1 Preparation of PVC straws: Polyvinylchloride (PVC) straws (125 mm in length, outer diameter 2 mm) are cut to a length of 25 mm. Open at both ends, the straws are sterilized for 15 min at 121°C in small tubes.

2 Preparation of cultures: Strains are grown on agar plates according to the instructions given in the Accession Form or the Catalogue of Strains.

The straws are transferred to a sterile Petri dish. They are taken with sterile tweezers and used to punch out aerial mycelium with spores together with the agar from confluent growth. This procedure is repeated until a straw is completely filled. Several straws, still open at both ends, are transferred aseptically to a sterile cryotube which is then closed with a screw cap.

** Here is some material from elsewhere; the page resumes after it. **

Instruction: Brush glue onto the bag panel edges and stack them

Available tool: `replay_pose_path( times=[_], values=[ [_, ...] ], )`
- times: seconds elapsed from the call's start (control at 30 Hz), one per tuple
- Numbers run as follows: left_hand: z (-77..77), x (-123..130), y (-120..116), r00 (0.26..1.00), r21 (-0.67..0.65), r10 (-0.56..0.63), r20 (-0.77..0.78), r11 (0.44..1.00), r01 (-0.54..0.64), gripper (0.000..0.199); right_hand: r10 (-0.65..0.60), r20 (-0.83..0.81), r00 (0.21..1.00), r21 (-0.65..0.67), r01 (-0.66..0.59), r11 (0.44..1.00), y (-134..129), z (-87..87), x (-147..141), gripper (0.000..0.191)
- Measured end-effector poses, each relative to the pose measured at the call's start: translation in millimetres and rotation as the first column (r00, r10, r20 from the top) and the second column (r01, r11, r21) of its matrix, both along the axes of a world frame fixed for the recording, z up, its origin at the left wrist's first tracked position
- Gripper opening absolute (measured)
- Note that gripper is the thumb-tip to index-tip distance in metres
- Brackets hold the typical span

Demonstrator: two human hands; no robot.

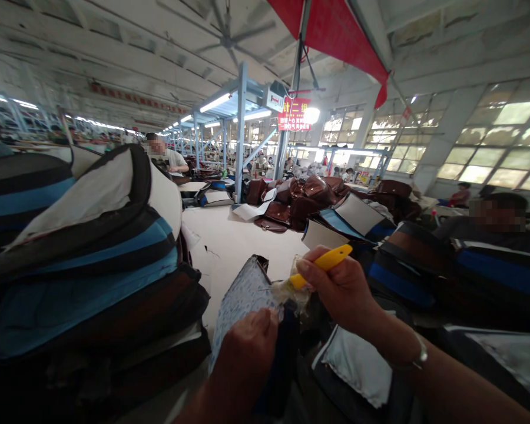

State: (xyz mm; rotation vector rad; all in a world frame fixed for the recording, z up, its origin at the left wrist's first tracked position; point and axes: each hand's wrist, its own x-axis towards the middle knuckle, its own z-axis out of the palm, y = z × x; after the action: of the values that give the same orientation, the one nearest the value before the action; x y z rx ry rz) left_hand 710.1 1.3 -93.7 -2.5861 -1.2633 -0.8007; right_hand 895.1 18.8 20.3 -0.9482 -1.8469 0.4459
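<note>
**Brush at the panel edge**

While the left hand (pixel 247 344) grips the upright panel (pixel 242 294) from below, fingers closed on it, the right hand (pixel 340 285) pinches a yellow brush (pixel 322 265), tip touching the panel's top edge. Stacked covers (pixel 83 259) lie left; table (pixel 234 241) behind.

Daylight pours through the tall windows (pixel 490 141) on the right, which blow out to near white with soft haze around the frames. Fluorescent tubes (pixel 215 102) under the blue racks add cool light, and one round lamp (pixel 311 115) flares into a white blot. The white table (pixel 234 247) reflects brightly in the middle, while the lower corners and the stacked dark covers (pixel 83 277) on the left sink into deep shadow. The wide lens bends ceiling beams and columns toward the edges. The near hands look soft and slightly blurred, and the far background is hazy, with faces pixelated
</note>
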Motion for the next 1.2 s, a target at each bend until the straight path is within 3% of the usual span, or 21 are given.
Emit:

3 Freezing of straws: To obtain a freezing rate that is close to the theoretical optimum of 1 - 10°C per minute, the cryotubes containing the straws are placed in the upper part of the gas phase of a liquid nitrogen tank for at least 30 min. Thereafter the cryotubes are fixed to a free position of an aluminium cane which is placed in one of the plastic or aluminium sleeves at a defined position within the LN₂ container. The position of the strain is entered into the LN₂ Position Book

4 Reactivation of cultures: One straw at a time is removed from the frozen cryotube with the aid of sterile forceps. Unnecessary warming of the cryotube is avoided by using a precooled styrofoam rack. Using a sterile needle, the agar plugs are squeezed out from the straw and are distributed onto plates or slants with culture medium as listed for the respective strain in the Catalogue of Strains or the Accession Form. Incubation is done at an appropriate temperature until growth is visible.